## EXERCISE DIRECTIONS
Your reply must be the number of lines in the entries that hold the word "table", and nothing else.

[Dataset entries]
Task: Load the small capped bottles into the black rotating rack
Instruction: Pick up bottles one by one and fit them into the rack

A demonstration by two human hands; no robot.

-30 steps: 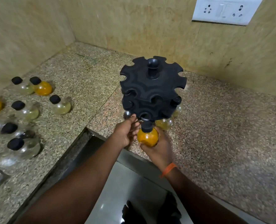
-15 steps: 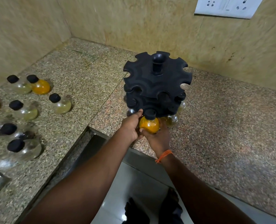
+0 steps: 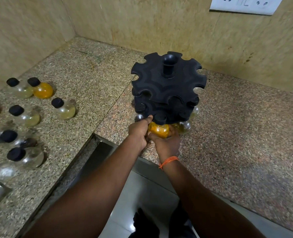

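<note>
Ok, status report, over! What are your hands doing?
Right hand holds orange bottle, cap at a lower slot of rack. Left hand touches rack edge with thumb. Nothing seen in the way. Over.

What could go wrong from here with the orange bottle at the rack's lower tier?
1. The right hand holds the orange bottle near the front edge of the counter; if it slips before seating, it may fall to the floor.
2. The black rack rotates, and the left hand touches its rim with just the thumb, so pushing might turn the slot away.
3. The hanging bottles alongside are close and could get knocked.
</note>
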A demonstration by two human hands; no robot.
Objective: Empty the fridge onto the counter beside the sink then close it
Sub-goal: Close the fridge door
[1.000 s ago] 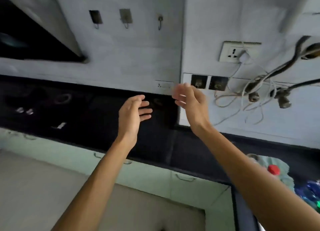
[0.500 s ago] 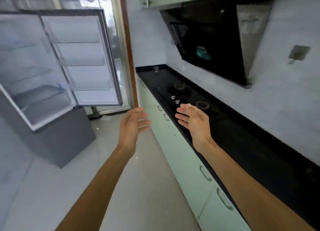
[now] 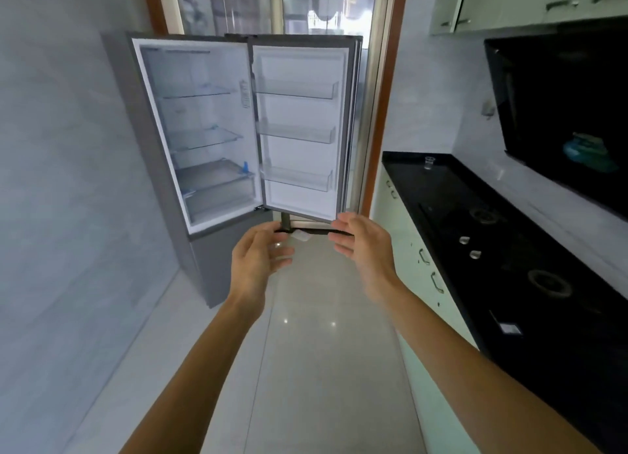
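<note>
The grey fridge (image 3: 159, 168) stands ahead on the left with its upper door (image 3: 302, 127) swung wide open to the right. Its glass shelves, drawer and door racks show nothing on them. My left hand (image 3: 258, 259) and my right hand (image 3: 365, 246) are held out in front of me, palms facing each other, fingers relaxed, holding nothing. Both hands are short of the fridge, below the open door's bottom edge.
A black counter (image 3: 441, 188) with a gas hob (image 3: 489, 236) runs along the right, pale green cabinets (image 3: 404, 246) beneath it. A small clear glass (image 3: 429, 163) stands at its far end. A black hood (image 3: 557, 106) hangs above. Glossy tiled floor (image 3: 323, 351) leads to the fridge.
My view has swung left from the wall sockets and counter, past the hob, to face the open fridge. Both hands stay raised and apart, holding nothing.
</note>
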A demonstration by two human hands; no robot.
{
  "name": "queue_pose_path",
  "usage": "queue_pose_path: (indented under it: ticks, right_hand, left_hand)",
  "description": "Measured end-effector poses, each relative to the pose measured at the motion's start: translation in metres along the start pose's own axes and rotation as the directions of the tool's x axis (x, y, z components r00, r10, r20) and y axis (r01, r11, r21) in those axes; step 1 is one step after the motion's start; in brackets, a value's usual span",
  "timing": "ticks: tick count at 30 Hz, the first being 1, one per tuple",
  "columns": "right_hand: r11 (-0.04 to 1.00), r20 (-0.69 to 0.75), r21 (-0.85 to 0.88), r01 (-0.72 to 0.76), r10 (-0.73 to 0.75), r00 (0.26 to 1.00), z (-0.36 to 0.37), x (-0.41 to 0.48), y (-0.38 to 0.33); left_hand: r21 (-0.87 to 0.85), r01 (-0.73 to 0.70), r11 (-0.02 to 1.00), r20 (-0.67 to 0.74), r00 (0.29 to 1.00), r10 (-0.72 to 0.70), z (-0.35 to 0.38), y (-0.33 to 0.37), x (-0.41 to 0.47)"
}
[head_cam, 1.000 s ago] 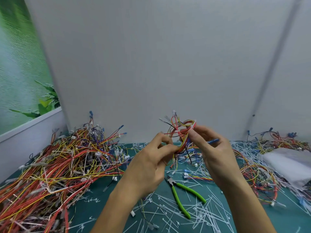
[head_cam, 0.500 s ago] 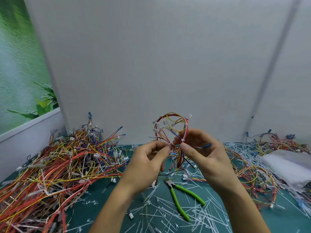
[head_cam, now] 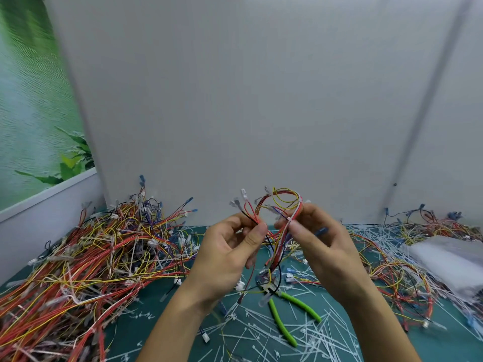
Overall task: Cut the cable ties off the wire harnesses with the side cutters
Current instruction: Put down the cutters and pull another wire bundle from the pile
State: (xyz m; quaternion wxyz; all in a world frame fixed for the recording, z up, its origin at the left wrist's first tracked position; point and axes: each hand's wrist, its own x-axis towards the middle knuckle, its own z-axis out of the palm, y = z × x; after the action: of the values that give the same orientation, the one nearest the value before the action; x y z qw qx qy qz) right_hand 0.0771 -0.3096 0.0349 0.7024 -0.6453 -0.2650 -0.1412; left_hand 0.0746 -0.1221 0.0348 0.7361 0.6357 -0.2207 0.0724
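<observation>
Your left hand and right hand each pinch the light, floppy wire harness; hold it beside the white cable tie.

The left forearm and right forearm are slanting inward from the lower edge. The left hand is curling its fingers, with thumb and forefinger pinching strands of a wire harness. The right hand is facing it close beside, with thumb and fingers pinching the same bundle.
</observation>
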Motion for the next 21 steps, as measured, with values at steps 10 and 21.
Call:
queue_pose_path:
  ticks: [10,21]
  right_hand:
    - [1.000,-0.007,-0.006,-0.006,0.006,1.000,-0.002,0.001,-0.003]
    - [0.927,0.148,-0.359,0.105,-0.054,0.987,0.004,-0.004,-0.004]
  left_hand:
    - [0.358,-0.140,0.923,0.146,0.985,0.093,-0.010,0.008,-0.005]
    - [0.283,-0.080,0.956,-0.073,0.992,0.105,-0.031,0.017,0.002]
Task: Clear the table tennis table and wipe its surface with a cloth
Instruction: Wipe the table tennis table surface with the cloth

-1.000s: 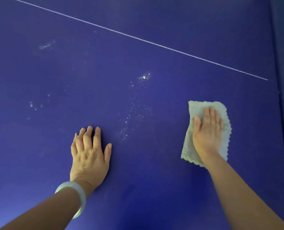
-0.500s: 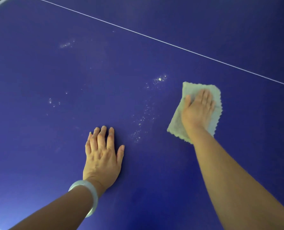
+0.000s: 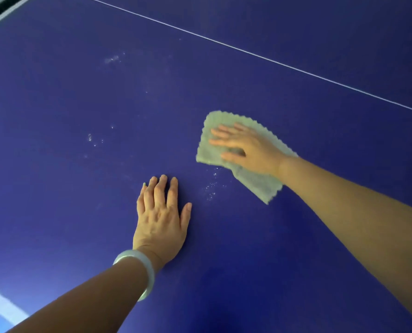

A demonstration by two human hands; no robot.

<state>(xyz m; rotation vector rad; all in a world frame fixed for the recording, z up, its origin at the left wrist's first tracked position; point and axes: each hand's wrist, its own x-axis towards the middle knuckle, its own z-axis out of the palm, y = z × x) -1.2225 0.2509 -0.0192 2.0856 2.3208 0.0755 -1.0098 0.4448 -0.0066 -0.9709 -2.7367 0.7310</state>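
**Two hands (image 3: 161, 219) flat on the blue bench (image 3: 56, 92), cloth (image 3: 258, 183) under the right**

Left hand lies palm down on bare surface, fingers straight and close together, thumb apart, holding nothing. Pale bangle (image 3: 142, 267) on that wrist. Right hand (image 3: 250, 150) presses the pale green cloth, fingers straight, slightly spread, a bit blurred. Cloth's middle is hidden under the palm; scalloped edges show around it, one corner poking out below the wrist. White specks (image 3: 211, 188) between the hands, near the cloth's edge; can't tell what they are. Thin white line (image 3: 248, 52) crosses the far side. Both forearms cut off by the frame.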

## COMPLETED TASK
2